These questions are generative to pursue reflecting on the ambiguous “tinkering” practices that for Mol, Moser and Pols constitute care relations with all technologies (2010).

These questions invite researchers to engage in a reflexive mode of knowledge production on digital migration. Ethics of care concerns include obstacles, refusals as well as positionalities of researchers and research communities, which are often not explicitly addressed in published research output or conference presentations. Elsewhere, colleagues and I have critiqued this process under the heading of “dirty methods” (Bivens, Harvey, Leurs, Luka, Milette, Shepherd, forthcoming) where we argue “students are expected to learn how to do research through imitation, largely as a form of individualized apprenticeship, and consult methodological textbooks that offer clean, rigid, and disembodied recipes but pay little attention to the management of personal, collaborative, and bodily experiences, sensations, and anxieties” (ibid). With the notion of dirty methods, we seek to make generative the careful messiness and tinkering that is inherent in all research encounters.

In this book, (Chapter 6) Leandros Fischer and Martin Bak Jørgensen, Vasilis Galis (Chapter 7) and Ninna Nyberg Sørensen (Chapter 8) either implicitly or explicitly draw on ethics of care principles to articulate their own concerns as they seek to grapple with doing digital data research on migration with migrants. For example, Galis as well as Fischer and Jørgensen reflect on the role of academics and how they may be implicated in the migration industry, and whether, in avoiding complicity, researchers are required to become militant researchers. Another pivotal discussion concerns becoming aware of the plural subject position of researchers and the parallel need to attend to the plurality of informants’ lives. Galis and Nyberg Sørensen highlight the complex emotional intensities of fieldwork for the various different types of bodies involved. An additional important reflexive step to be considered here could be to embrace all research perspectives as “partial perspectives” (Haraway 1988, 575). Following the thoughts of Donna Haraway, there is an inherent partiality in all research endeavours, therefore an ethical step could be to account for how decision-making and explicitly specifying how knowledge produced has come from somewhere, is being shaped by specific personal, emotional and epistemological trajectories, gatekeeping procedures and standpoints (Haraway 1988). To illustrate the importance of foregrounding partiality, Fischer and Bak Jørgensen (Chapter 6) propose to operationalise caring digital research with mobile populations by drawing on Maurice Stierl, who provocatively argues that doing engaged research with migrants should amplify the epistemic crisis of European governmentality. For Stierl, “Do harm could be the motto for a critical and impactful scholarship of migration” (2020, 16). Fisher and Bak Jørgensen argue that in a politicised landscape, it is important to take explicit sides in social justice research, as not taking sides under the heading of objectivity may lead to the further silencing of already marginalised voices. By not taking sides, researchers are therefore implicated in the migration industry, contributing to an exclusionary and often violent, oppressive structure.
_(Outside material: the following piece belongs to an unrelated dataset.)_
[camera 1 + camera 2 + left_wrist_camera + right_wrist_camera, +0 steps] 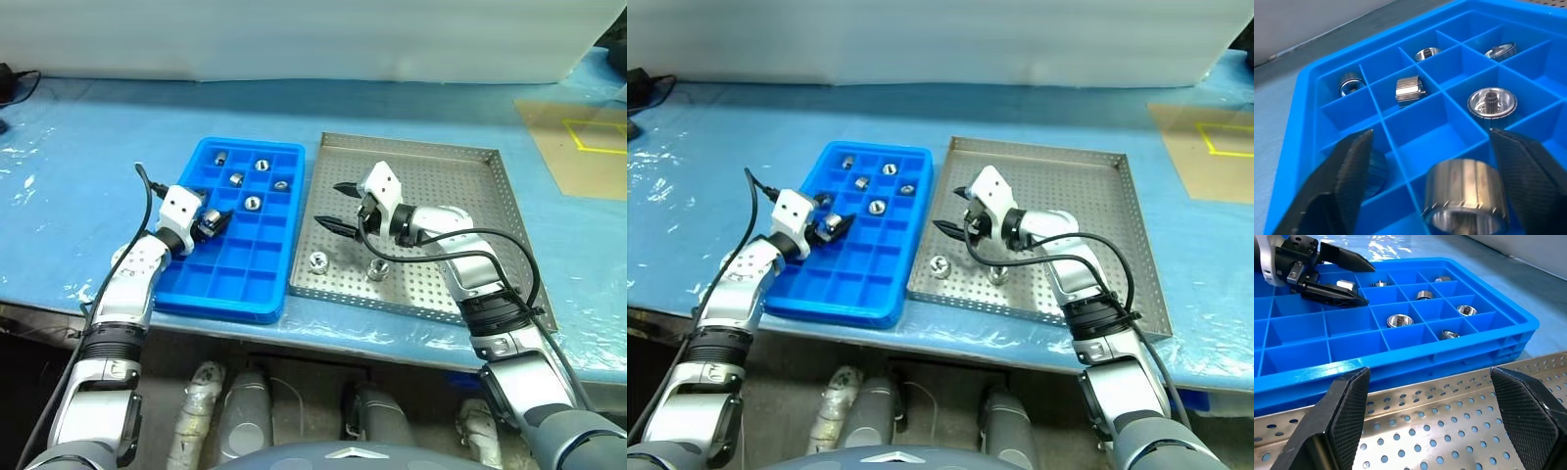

Further cues to reflect about and engage in caring relations with data may be gleaned from emerging discussions in feminist data studies and critical migration studies. In critical migration studies, Stephan Scheel and his colleagues reflect on care as a form of ethical accountability. They reflect on practicing three modes of care developed as part of their collaborative research project “thinking with others”, “tinkering with field notes” and “dissenting within” (2020, 522). They built on Puig de la Bellacasa’s relational understanding of care in knowledge production, understanding care as an “ontological requirement of relational worlds” (2012, 199). This aspect of relationality also shapes Marie Sandberg, Nina Grønlykke Mollerup and Luca Rossi’s scrutiny of narrating mobility and bordering through “thin” social media and “thick” ethnographic data (Chapter 3).

In feminist media and data studies, several scholars have further developed such a situated, responsive and careful approach to, for example, social media data analysis (e.g. Luka and Millette 2018).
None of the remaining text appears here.